A crônica gastronômica ainda é uma incógnita. Sem literatura específica, sem conceitos, pode ser confundida com a crítica gastronômica, muitas vezes restrita às receitas, modos de preparo, dicas do chef, propagandas de restaurantes, utensílios e insumos.

A mídia atual deixa de lado à alimentação como parte da cultura, não vai além. Esquece que a gastronomia é intimamente ligada à cultura.

A cozinha é a linguagem na qual cada sociedade codifica mensagens que lhe permitem significar pelo menos uma parte do que ela é.

LÉVI-STRAUSS apud GIARD, 2002, p.246

Na crítica percebemos a função de indicar para o leitor as novidades do mercado cultural e expor a opinião do autor sobre o produto. Na crônica encontra-mos a ligação dos fatos com a literatura, textos que se inspiram no cotidiano, sem a preocupação de objetividade.

A crônica se associa ao sentido de memória, ou até mesmo ao presente que em breve se tornará um documento de um tempo passado.
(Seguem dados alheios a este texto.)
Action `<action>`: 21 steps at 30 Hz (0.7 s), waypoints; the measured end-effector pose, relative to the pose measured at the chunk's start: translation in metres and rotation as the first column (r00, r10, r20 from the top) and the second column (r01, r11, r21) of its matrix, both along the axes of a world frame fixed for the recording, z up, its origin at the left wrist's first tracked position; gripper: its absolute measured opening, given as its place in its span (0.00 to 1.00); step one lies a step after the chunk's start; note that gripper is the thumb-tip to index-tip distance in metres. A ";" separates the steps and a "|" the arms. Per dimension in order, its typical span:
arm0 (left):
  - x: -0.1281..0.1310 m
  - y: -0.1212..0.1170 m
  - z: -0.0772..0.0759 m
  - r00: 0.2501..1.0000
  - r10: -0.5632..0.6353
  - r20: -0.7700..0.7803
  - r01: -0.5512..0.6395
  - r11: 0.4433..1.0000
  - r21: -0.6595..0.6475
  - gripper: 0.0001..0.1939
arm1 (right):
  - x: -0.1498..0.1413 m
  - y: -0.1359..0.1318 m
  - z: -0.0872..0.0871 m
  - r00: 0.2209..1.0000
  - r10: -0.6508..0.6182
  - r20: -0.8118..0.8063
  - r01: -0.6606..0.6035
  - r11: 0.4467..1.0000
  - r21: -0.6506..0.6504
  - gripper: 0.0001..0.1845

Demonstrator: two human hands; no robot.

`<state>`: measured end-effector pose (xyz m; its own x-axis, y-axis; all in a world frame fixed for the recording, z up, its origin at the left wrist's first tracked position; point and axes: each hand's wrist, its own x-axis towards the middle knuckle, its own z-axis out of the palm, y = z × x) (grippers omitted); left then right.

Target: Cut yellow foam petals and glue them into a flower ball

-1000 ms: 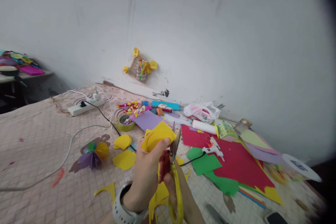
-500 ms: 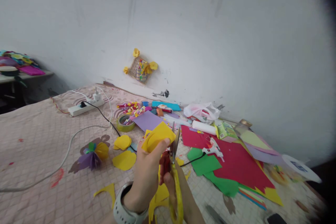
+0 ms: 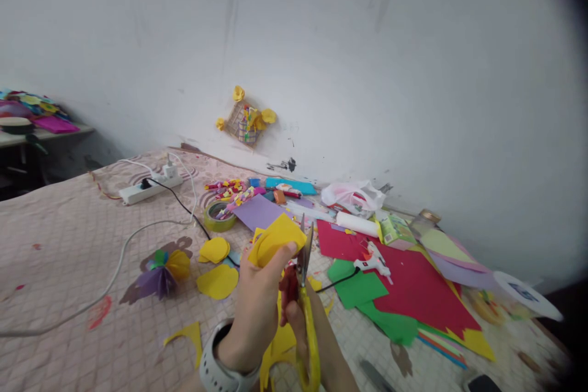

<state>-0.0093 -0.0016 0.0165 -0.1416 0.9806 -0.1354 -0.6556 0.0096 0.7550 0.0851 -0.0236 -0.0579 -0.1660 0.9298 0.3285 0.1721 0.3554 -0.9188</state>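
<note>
Sharing our craft mess from the head cam, going left to right. Up at ten o'clock from our hands, a shelf point(image 3: 41, 135) holds a heap of coloured paper point(image 3: 37, 116), and nearer, also around ten, a white power strip point(image 3: 147, 190) sits on the quilted pink bed point(image 3: 55, 245). At nine o'clock there's a purple and yellow paper flower point(image 3: 158, 275), with two cut yellow petals point(image 3: 217, 263) just left of our hands, probably kept close because they match what we're holding.

Our left hand point(image 3: 255, 303), the one with the white watch point(image 3: 215, 361), has its fingers point(image 3: 280, 255) clenched on a curved piece of yellow paper point(image 3: 275, 240), raised off the bed, likely so the blades get clear access. The paper sits at about twelve o'clock from our wrists. Our right hand point(image 3: 294, 318) is closed through the yellow-handled scissors point(image 3: 310, 334), with the blades right by the paper's right edge.

Over at two o'clock, a white plastic bag point(image 3: 353, 196) sits by the wall, and at three we've got a hot glue gun point(image 3: 372, 262) resting on a red paper sheet point(image 3: 422, 294), within easy reach, we'd guess.
</note>
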 end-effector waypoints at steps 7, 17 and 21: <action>0.000 -0.001 0.002 1.000 -0.003 0.017 0.003 1.000 -0.010 0.11 | -0.001 -0.001 0.002 1.000 -0.004 0.016 0.004 1.000 0.014 0.21; -0.001 -0.001 -0.001 0.999 0.012 -0.037 -0.011 0.999 0.034 0.12 | 0.000 0.000 -0.003 0.997 -0.066 0.032 0.065 0.997 0.032 0.22; -0.001 -0.001 -0.002 0.999 0.010 -0.047 -0.008 0.999 0.039 0.11 | -0.001 -0.001 -0.001 0.998 -0.056 0.027 0.055 0.998 0.020 0.26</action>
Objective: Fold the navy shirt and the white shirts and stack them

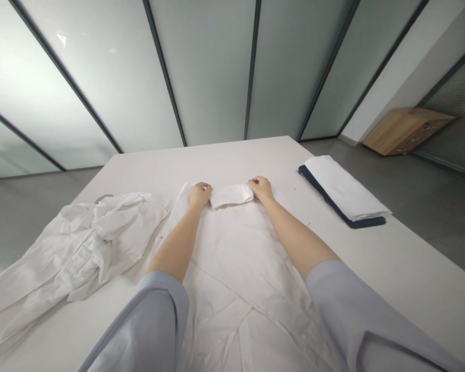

O cronista é sempre uma espécie de historiador do cotidiano, ainda que não esteja preocupado em fazer história. Ele não tem regras, não se sujeita, não é subordinado.

É livre! Escreve a realidade com jeito de fantasia. Apega-se aos detalhes, aos rostos, encontra a beleza e a poesia no comum, no que não é extraordinário, no que não chama a atenção. José de Alencar chama a crônica de “conversa divertida”. Ela é fácil, despretensiosa, faz rir, dá vida aos personagens improváveis.

Só ela tem essa liberdade de contar a vida como ela é, não é ou poderia ser. Das histórias de boteco, do futebol, das traições, da saudade, dos amores e desamores tão presentes nos textos de Nelson Rodrigues.

A crônica seria para a gastronomia o feijão com arroz de todo dia ou o café da manhã, rápido ou preguiçoso, às vezes quase almoço. É o sorvete das tardes quentes, a cerveja gelada das noites de verão. A crônica é para todo dia.

1.3 Cultura e Gastronomia

Cultura é hábito, é identidade, é diferença, é cultivo.

A cultura interage com o social, se adequa e se transforma, sem perder sua essência. Ela mistura o presente, o passado e o futuro.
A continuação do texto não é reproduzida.